Do surveillance agencies have some way of accessing all of this data in spite of it being encrypted in transport?
It's great that google continues to put these security improvements into Chrome. But what I also would like to see would be the ability to set a proxy that is not the system proxy, something that IE, Opera and Firefox have been able to to from day 1. Why is Chrome so far behind in this aspect?
Using SSL for searches will prevent tragedies such as this.
(Not the wife and mistress teaming up which can sometimes lead to tragedy. I'm talking about the IT department discovering searches for making poison.)
--
Joe
Actually, Chrome has been doing this for a while for users who log into Chrome with their google account. This is just a new thing they are adding for users who are not logged in.
Are agnostics skeptical of unicorns too?
Will this work in the latest Chromium (for Win and for Lin)? Or is it just for the closed-source version of Chrome?

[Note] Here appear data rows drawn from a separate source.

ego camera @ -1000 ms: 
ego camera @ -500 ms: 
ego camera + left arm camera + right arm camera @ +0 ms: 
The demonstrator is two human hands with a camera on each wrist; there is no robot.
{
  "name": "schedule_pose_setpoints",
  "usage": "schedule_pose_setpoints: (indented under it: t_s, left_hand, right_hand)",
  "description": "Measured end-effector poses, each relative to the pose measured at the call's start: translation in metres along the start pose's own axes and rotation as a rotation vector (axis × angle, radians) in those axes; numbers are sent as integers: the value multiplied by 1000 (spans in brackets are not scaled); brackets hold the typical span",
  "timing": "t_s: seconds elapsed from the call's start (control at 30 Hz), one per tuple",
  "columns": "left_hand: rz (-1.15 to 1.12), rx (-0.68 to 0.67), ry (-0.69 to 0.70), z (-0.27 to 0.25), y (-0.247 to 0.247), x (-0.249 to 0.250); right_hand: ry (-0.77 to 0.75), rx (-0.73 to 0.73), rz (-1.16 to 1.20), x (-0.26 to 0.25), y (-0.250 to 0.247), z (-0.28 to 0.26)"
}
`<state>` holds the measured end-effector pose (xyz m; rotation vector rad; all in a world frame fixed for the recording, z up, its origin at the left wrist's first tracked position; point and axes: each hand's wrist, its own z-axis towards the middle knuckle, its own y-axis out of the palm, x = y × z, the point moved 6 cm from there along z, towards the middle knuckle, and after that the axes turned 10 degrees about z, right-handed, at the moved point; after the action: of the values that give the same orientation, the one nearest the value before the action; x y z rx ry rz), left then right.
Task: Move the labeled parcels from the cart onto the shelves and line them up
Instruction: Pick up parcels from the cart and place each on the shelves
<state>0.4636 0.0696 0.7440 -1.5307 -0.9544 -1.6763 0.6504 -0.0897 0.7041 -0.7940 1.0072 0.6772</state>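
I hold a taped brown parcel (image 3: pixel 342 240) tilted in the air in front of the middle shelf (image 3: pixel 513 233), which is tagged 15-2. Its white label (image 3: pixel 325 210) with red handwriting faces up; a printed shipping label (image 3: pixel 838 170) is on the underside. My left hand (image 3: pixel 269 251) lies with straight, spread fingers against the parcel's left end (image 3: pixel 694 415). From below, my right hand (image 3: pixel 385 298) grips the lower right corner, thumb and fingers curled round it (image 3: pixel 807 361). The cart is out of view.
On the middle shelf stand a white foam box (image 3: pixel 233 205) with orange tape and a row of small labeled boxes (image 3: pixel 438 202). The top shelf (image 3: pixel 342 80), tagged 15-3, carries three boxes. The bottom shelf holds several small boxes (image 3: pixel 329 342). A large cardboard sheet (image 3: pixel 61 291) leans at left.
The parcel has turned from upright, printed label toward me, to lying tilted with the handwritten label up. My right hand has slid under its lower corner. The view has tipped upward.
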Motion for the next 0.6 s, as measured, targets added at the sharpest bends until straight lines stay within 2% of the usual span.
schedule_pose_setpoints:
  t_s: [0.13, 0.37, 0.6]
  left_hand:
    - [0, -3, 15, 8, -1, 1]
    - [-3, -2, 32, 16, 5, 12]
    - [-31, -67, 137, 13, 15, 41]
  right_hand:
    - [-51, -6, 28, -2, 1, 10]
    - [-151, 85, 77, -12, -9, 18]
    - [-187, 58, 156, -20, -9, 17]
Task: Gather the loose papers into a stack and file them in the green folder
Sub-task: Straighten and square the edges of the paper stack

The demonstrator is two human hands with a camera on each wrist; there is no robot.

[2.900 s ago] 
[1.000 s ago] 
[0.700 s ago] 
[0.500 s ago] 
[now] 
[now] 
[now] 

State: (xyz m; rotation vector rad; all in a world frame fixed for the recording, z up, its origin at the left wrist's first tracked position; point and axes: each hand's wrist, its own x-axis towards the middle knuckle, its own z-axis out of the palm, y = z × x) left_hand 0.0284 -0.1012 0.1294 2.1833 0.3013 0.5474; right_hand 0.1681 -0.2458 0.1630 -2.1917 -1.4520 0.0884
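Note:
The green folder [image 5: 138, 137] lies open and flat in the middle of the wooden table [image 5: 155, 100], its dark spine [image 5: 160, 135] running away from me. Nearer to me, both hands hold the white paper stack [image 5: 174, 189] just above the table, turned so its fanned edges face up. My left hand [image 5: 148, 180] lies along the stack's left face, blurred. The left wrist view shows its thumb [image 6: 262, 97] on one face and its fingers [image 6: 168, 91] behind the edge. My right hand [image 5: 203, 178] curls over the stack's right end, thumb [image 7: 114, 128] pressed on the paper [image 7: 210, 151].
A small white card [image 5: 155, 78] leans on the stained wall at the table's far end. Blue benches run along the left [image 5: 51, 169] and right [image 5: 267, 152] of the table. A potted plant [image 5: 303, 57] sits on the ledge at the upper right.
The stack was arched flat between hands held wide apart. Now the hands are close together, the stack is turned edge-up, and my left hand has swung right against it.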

I'm not a lawyer, but I play one on the Internet. Blog
I use google web stuff, but I don't uninstall their native products. I can't imagine why GTalk client or Chrome require multiple services to be installed on Windows. I don't see any other Browsers or Chat clients installing Windows services.
For a couple of weeks I tried being a DuckDuckGo rebel, but the search results were so often so much worse than of Google's that it eventually just got too clunky.
It has a major flaw that allows spoofing website addresses: https://trac.torproject.org/projects/tor/ticket/5477
Rubbish. "Omni" comes from Latin, meaning "all"... Surely you must have encountered this prefix before.... "Omnibus", "Omnivor", "Omnidirectional microphone", "Omnipresent Gods" etc etc
Where I work, https is, by default, suppressed as they can't do a deep packet analysis of the data exchange. A specific site can be whitelisted for https for work related reasons after vetting.
Great minds think alike; fools seldom differ.
I'm not concerned with other actors, I'm concerned with google. When will they release a setting that allows us to prevent them from gathering information on us? Shouldn't be too hard to dish out results without logging them. But yeah, I'd say google is the biggest privacy threat, not "other actors"
but the search results were so often so much worse than of Google's that it eventually just got too clunky.
That's the awkward thing about principles, sometimes they require a little inconvenience. That's why few people exhibit any principles these days, unless the law demands it.
The more people that stick with DDG the better it will become.
What principle was this, again?
Add keywords, just like in Firefox?
When I type "wiki foo" it searches for "foo" at Wikipedia.
When I type "def foo" it searches for the definition of "foo"
When I type "imdb foo" it searches on IMDB for the movie or show "foo"
Etc...
I find this easier than using a dedicated search box, since I never have to use the mouse. Ctrl-L, and start typing, or Ctrl-N for a new tab with the "omnibar" selected. I probably have 25 or keyword searches set up, though I only use around 5 of them commonly. And with Chrome my keywords are magically on my mobile devices as well, which is a nice time saver.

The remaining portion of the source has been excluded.